Re: libblkid: udf: Incorrect implementation of Unicode strings

Karel Zak <kzak@xxxxxxxxxx> · Wed, 17 May 2017 09:13:33 +0200

On Tue, May 16, 2017 at 04:02:45PM +0200, Pali Rohár wrote:
> > > > If yes... then we can keep it unchanged, generate UUDI in the same way
> > > > as now (hexadecimal digits). The "OSTA Unicode fix" maybe be used for
> > > > LABEL= (etc) only. I guess nothing forces use to generate UUIDs from 
> > > > decoded VolSetId.
> > > > 
> > > > Anyway, UUID has to be printable.
> > > 
> > > Lets first define allowed characters in UUID and then what we do with
> > > UDF's UUID.
> > > 
> > > Printable means only printable ASCII? Or also printable from Unicode?
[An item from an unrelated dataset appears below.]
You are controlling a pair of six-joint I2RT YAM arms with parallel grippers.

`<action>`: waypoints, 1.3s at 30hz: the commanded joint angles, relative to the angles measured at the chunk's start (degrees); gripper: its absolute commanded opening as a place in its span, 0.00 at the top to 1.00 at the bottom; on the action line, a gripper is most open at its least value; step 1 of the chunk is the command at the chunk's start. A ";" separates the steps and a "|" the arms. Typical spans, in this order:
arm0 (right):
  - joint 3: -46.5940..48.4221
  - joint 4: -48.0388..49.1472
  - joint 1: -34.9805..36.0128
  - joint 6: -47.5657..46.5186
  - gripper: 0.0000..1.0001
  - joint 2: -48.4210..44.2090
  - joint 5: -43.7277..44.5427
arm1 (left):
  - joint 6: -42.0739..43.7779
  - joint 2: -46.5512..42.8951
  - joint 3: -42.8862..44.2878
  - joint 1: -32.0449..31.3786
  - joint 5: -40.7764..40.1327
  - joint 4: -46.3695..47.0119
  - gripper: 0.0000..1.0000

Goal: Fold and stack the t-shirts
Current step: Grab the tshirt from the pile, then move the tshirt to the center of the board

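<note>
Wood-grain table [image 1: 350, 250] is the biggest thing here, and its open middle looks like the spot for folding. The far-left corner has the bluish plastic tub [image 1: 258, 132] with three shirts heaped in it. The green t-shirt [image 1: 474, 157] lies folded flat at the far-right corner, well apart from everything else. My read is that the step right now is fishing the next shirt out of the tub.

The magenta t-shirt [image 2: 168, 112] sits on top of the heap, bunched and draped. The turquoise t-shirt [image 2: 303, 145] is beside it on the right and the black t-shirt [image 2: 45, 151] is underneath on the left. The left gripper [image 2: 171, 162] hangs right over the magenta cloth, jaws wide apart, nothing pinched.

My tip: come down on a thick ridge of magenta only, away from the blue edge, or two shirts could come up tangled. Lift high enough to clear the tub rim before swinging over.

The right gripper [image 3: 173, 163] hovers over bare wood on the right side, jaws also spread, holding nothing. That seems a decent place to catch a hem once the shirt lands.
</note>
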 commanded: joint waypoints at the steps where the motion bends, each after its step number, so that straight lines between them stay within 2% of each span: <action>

Or
> > > only alphanumeric?
> > 
> > I'd like to be very conservative and avoid anything else than ASCII.
> > It's identifier that should be usable everywhere.
> > 
> > udev uses the UUID for paths and symlinks, "bad chars" are escaped and
> > it's very user unfriendly. We should be also user friendly to non-UTF
> > users, terminals, etc.
> > 
> > IMHO the best solution would be to use lowercase hex-digits like for
> > another filesystems (and super ideal would be follow UUID notation for
> > formatting (e.g. "c5490147-2a6c-4c8a-aa1b-33492034f927") ;-).
> 
> We have only 16 Unicode characters (and first 8 are hexdigits), so
> above format for 128bit UUID notation is not possible.
> 
> Currently VolSetID is parsed as bytes instead of (Unicode) characters.
> We can correctly parse it, read first 16 chars, convert then UTF-8 and
> then use those UTF-8 bytes as input for generating UUID. This step has
> advantage that deals with Unicode (and does not matter on internal
> representation of VolSetID string stored in UDF) and also that produce
> normalized bytes which can be later used...
> 
> You want to have only lowercase hexdigits in UUID. I understand this
> reason, it makes sense. But how to generate UUID from (potentially
> arbitrary) UTF-8 sequence of 16 Unicode characters? Because UTF-8 is
> variable length encoding.
> 
> Currently UUID generator split those 16 chars/bytes into first and
> second half because according to UDF standard that first half should
> contain only hexdigits (and in most cases they really are!). Half which
> is not alphanumeric is encoded via %02x per byte. And final string
> truncated to 16 bytes (to have fixed length).
> 
> What we can do is to take UTF-8 sequence (instead raw UDF bytes) and
> encode non-hexdigits bytes (instead non-alnum) via %02x. And truncate
> again to 16 hexdigits.

This is what I expected... don't think about it as about characters,
but as about random bytes that we print as %02x. The result will be 
always the same for the same UDF header, right?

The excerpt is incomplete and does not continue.